Maths Curriculum Statement


At Rushbrook we agree that high quality mathematics education provides 

“a foundation for understanding the world, the ability to reason mathematically, an appreciation of the beauty and power of mathematics, and a sense of enjoyment and curiosity about the subject” (National Curriculum in England: Mathematics Programmes of Study, 2014) 

 We believe that all children should be able to explore mathematical ideas with confidence and enjoyment. Children can learn mathematics best through a mastery approach where all children secure a  deep and adaptable understanding of maths which they can apply in different contexts. They are supported during lessons, in developing their conceptual understanding, securing key skills and applying their knowledge fluently, rapidly and accurately. Our children are given opportunities to develop mathematical reasoning and to talk confidently expressing their ideas in a collaborative, creative and respectful environment. We believe that appropriate challenge should be provided for all children. There is no ceiling on their achievement. 

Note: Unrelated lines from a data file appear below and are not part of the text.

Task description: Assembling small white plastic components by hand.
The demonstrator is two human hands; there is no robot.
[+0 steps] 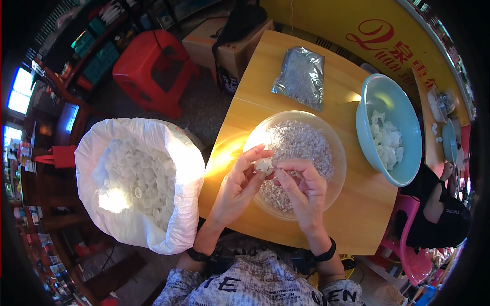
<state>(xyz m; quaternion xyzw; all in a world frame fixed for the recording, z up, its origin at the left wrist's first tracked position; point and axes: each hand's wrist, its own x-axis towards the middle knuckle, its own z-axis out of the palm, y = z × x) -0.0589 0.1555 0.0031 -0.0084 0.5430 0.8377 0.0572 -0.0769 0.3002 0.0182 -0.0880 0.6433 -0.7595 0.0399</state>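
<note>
My left hand [239,178] pinches a small white plastic cap-like piece [264,166] between thumb and fingers. Close against it, the thumb and forefinger of my right hand [303,189] are pressed together at the piece's right side; whatever tiny part they hold is too small to make out. Both hands are above a round translucent bowl [338,153] full of small clear plastic bits [303,140]. To the left stands a large white woven sack [186,168], its mouth rolled open, holding many white ring-like plastic pieces [148,178].
A light-blue basin [375,148] with white plastic pieces [386,143] stands on the wooden table [352,219] at right. A clear bag of small parts [301,76] lies at the back. Beyond are a red stool [150,66] and a cardboard box [204,43]. Another person [439,209] is at far right.
</note>
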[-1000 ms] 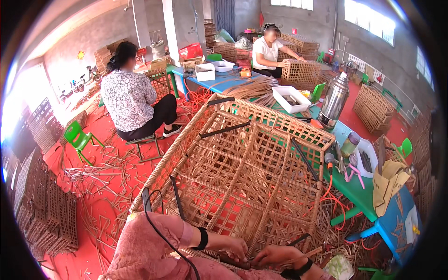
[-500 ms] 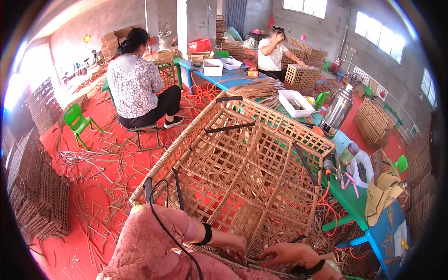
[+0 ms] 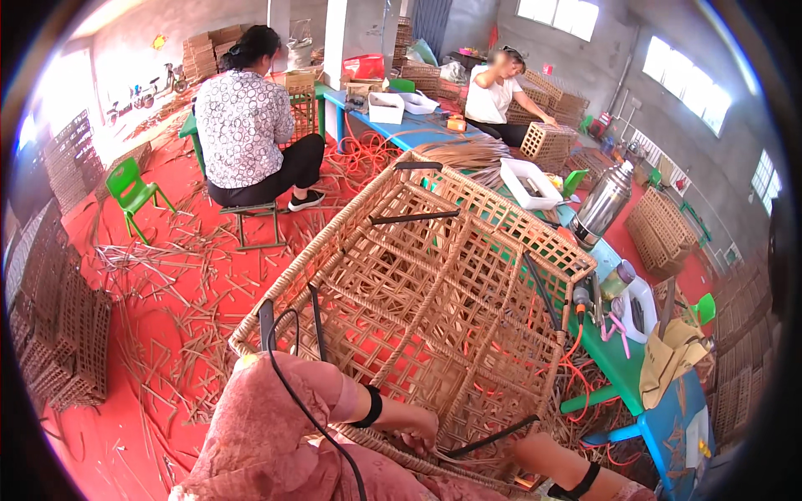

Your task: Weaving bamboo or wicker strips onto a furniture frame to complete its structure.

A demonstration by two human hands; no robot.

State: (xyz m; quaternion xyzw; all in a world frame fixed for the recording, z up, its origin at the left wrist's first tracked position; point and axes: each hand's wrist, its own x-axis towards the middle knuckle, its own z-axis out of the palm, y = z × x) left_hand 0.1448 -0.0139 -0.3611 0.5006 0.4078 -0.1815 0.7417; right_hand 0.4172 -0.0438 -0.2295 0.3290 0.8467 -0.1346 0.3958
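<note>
A large brown woven wicker frame (image 3: 430, 284), openwork like a shallow basket, lies tilted across my lap with black bars at its corners. My left hand (image 3: 420, 427) is at its near rim, fingers curled in against the weave; what they pinch is too small to make out. Just right of it, a black bar (image 3: 493, 436) slants over the near corner. My right hand (image 3: 528, 453) is lowered at that corner, its fingers hidden by the rim and blur. A black cord (image 3: 313, 430) runs down over my pink sleeve.
On the green table (image 3: 622, 359) at right stand a steel flask (image 3: 603, 204), a white tray (image 3: 530, 184), a jar and a power tool with an orange cord. Two people sit working beyond. Wicker scraps litter the red floor (image 3: 159, 292); woven panels (image 3: 63, 334) are stacked left.
My right hand has moved down and away from my left at the near rim, uncovering the black corner bar. My left hand stays in nearly the same spot. The view has shifted slightly.
</note>
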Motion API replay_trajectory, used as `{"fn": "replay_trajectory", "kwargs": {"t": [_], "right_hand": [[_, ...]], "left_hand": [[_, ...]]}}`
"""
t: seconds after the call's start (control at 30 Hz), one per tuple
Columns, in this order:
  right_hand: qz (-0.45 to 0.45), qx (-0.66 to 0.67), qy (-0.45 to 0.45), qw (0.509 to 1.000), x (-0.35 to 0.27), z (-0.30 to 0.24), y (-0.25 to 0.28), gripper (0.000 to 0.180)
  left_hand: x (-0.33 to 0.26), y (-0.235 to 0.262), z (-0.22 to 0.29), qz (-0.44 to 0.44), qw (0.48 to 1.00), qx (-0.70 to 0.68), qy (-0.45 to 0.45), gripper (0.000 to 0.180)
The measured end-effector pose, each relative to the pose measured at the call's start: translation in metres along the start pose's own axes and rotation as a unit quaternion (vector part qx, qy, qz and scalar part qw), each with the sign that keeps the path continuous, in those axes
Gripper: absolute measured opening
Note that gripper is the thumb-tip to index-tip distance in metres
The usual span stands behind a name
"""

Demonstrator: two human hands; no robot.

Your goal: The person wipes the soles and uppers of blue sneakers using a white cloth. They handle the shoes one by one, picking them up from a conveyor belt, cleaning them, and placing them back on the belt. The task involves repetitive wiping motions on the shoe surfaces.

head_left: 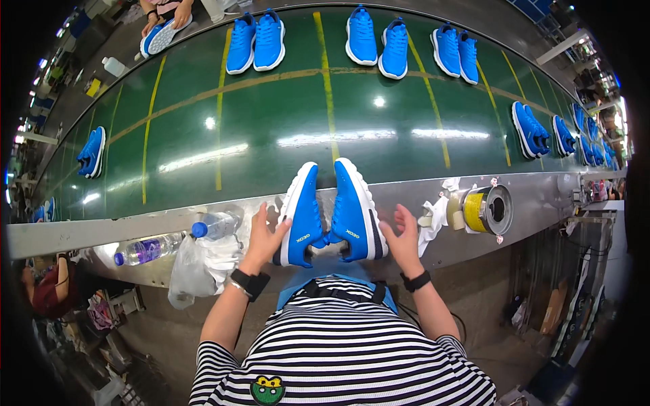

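Observation:
Two blue sneakers with white soles stand on the metal ledge in front of me, toes pointing away and resting over the belt's near edge. They lean so that their soles face outward. My left hand (264, 238) is beside the left sneaker (307, 220), fingers apart and thumb close to its sole; whether it touches, I cannot tell. Close to the outer sole of the right sneaker (352, 216), my right hand (404, 238) has its fingers apart and slightly curved. Neither hand is wrapped round a shoe.
Blue sneaker pairs (256, 42) sit on the green belt (271, 108) marked with yellow lines. Along the ledge are plastic bottles (145, 249), a plastic bag (191, 274), white cloth (433, 220) and a round tin (489, 210). Across the belt, another person's hands (166, 17) hold a sneaker.

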State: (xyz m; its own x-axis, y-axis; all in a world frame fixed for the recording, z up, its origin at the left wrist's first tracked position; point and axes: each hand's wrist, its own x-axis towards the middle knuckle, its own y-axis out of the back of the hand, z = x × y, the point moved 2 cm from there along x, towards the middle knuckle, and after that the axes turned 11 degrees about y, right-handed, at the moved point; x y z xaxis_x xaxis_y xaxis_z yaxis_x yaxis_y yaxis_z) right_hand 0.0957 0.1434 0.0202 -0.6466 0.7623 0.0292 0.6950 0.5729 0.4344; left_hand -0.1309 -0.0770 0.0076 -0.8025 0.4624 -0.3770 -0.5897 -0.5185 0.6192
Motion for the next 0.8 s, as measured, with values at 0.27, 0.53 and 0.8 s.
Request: {"fn": "replay_trajectory", "kwargs": {"t": [0.27,0.53,0.8], "right_hand": [[-0.074,-0.29,0.126,0.946,-0.027,-0.033,-0.057,0.098],[-0.141,0.125,-0.046,0.981,0.004,0.005,-0.04,0.065],[-0.186,-0.121,0.183,0.958,-0.057,-0.061,-0.037,0.046]], "left_hand": [[-0.056,-0.031,0.028,0.08,0.969,0.219,-0.082,0.104],[-0.01,-0.039,-0.024,-0.146,0.987,-0.066,0.018,0.084],[-0.033,-0.073,-0.031,-0.245,0.961,-0.1,0.073,0.072]]}}
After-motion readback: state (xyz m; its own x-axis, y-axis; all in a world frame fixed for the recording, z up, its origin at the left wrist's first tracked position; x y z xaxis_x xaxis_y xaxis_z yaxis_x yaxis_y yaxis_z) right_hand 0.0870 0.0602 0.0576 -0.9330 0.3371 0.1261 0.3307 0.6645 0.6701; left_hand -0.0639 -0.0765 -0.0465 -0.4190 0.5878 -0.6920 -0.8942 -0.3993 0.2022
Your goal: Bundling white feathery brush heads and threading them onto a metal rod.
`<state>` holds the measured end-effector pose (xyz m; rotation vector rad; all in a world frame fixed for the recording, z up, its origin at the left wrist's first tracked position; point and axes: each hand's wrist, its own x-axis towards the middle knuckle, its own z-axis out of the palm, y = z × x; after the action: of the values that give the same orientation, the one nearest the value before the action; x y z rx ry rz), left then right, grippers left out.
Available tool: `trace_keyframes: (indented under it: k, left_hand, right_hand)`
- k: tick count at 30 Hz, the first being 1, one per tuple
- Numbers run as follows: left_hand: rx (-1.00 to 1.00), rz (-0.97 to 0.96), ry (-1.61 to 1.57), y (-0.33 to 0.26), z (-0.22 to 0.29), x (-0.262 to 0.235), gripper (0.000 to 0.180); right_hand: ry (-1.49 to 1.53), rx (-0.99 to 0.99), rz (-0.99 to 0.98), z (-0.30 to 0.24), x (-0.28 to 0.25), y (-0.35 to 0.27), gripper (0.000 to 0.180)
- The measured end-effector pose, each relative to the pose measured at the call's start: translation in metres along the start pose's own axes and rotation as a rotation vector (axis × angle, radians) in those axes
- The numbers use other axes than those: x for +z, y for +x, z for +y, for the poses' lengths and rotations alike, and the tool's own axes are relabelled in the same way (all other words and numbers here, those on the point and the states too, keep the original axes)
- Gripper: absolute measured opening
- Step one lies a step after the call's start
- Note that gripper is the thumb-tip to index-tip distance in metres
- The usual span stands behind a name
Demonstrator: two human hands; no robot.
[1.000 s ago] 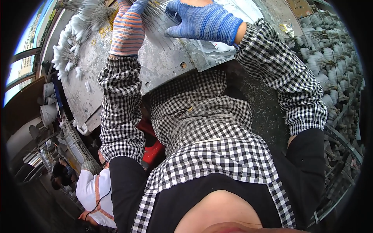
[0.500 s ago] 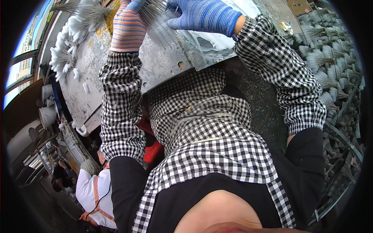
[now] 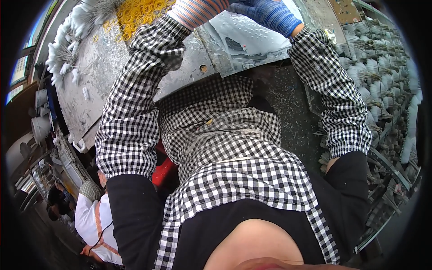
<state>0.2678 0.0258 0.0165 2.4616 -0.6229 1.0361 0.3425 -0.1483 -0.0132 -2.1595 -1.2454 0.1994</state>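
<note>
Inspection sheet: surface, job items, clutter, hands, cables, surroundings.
Surface: scuffed grey metal table, round hole near front edge.
Job items: yellow rings piled near left hand; pale-tipped bundles at table's left.
Clutter: small white piece on table.
Hands: left hand and right hand gloved, close together; fingers cut off or unclear, grip can't be told.
Cables: thin dark cord on co-worker in white.
Surroundings: racked bundles right; co-worker lower left.

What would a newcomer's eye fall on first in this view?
Probably the black-and-white checked cloth apron across the middle, with matching checked sleeves either side. Then the bright yellow ring heap on the grey worktable, upper left, and, at the top edge, the left hand in an orange-striped glove beside the right hand in a blue one. Bundles of thin stems with white tufts crowd the right side.
</note>
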Motion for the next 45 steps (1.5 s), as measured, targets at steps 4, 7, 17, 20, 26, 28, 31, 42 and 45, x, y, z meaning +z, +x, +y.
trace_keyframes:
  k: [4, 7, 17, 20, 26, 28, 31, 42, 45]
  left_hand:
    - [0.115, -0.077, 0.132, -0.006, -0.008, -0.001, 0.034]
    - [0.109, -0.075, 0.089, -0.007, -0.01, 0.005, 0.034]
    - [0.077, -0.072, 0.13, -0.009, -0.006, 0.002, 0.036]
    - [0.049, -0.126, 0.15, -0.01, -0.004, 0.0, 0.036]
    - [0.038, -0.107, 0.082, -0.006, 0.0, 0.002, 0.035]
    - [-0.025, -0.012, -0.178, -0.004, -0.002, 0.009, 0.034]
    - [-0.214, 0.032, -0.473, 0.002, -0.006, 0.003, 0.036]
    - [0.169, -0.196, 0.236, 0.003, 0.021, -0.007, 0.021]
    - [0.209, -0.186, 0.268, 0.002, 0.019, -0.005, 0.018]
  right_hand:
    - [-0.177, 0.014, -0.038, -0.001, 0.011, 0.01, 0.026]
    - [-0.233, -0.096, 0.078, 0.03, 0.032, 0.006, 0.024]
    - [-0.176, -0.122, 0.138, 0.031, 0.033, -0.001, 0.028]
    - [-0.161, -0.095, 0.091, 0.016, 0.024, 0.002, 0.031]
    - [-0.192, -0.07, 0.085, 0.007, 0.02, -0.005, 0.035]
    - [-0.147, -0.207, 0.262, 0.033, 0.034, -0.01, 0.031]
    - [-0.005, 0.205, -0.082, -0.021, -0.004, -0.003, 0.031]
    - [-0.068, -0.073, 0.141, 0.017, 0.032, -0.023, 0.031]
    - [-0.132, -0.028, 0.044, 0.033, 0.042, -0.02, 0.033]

At Rushbrook, we use a mastery approach from EYFS through to Year 6, which involves children in problem-solving, reasoning and developing mathematical fluency.  We have sequenced our lessons in a way that makes sure our maths units contain interlinking knowledge, allowing children to relate their skills and knowledge in context, with maths units being explored progressively.   

In Early Years Foundation Stage (EYFS)  we use the Mastering Number materials created by the NCTEM. Through years 1-6 we use the  White Rose Maths scheme of work and reliable sources such as the NCTEM to help us timetable our lessons, ensuring mathematical talk and knowledge are linked across various units (e.g. multiplication and area).  

In EYFS we use the Montessori approach. Initial provision is for the enrichment of number. The use of counting games and rhymes promotes and secures the ability to count to ten out loud and these are used alongside incidental opportunities to practise and reinforce the concept.  

Throughout school, we implement the use of the Concrete, Pictorial and Abstract approach based on Jerome Bruners work, which allows the introduction and exploration of mathematical concepts. Pupils learn new concepts initially using concrete examples, for example counters, then progress to pictorial representations, before finally using more abstract symbols, such as the equals sign.  

 We use common representations and practical equipment to support children’s understanding through activity, development of mental images and use of pictorial and verbal reasoning. Questioning is used to elicit misconceptions and encourage re-thinking for secure and flexible understanding. We also use talk partners to develop a shared experience and confidence in mathematical language and expression.  

Teachers design lessons, so that there is a carefully sequenced journey through the concept being taught, identifying difficult points, and addressing misconceptions. We use adaptive planning to ensure that most children can be taught from the content within their year group. We found that specific differentiation within classes caused problems such as widening the knowledge gap between children and increased workload for teachers. By using adaptive planning, we shifted the focus to the small steps needed to enable all children to achieve the desired outcome of the lesson.  


At the end of the year, we expect that children will have achieved the age-related expectations for their year group. Some children will have exceeded the year group expectations and achieved greater depth. Children who have had gaps identified will have had appropriate support and intervention.  

Children will have a secure and deep knowledge of mathematical concepts which make sure they are ready to progress into the next year with the correct knowledge.  

Children know why and how maths is used in the outside world and are able to move between different contexts and representations of maths. 

Children have the ability to recognise relationships and make connections in maths lessons.  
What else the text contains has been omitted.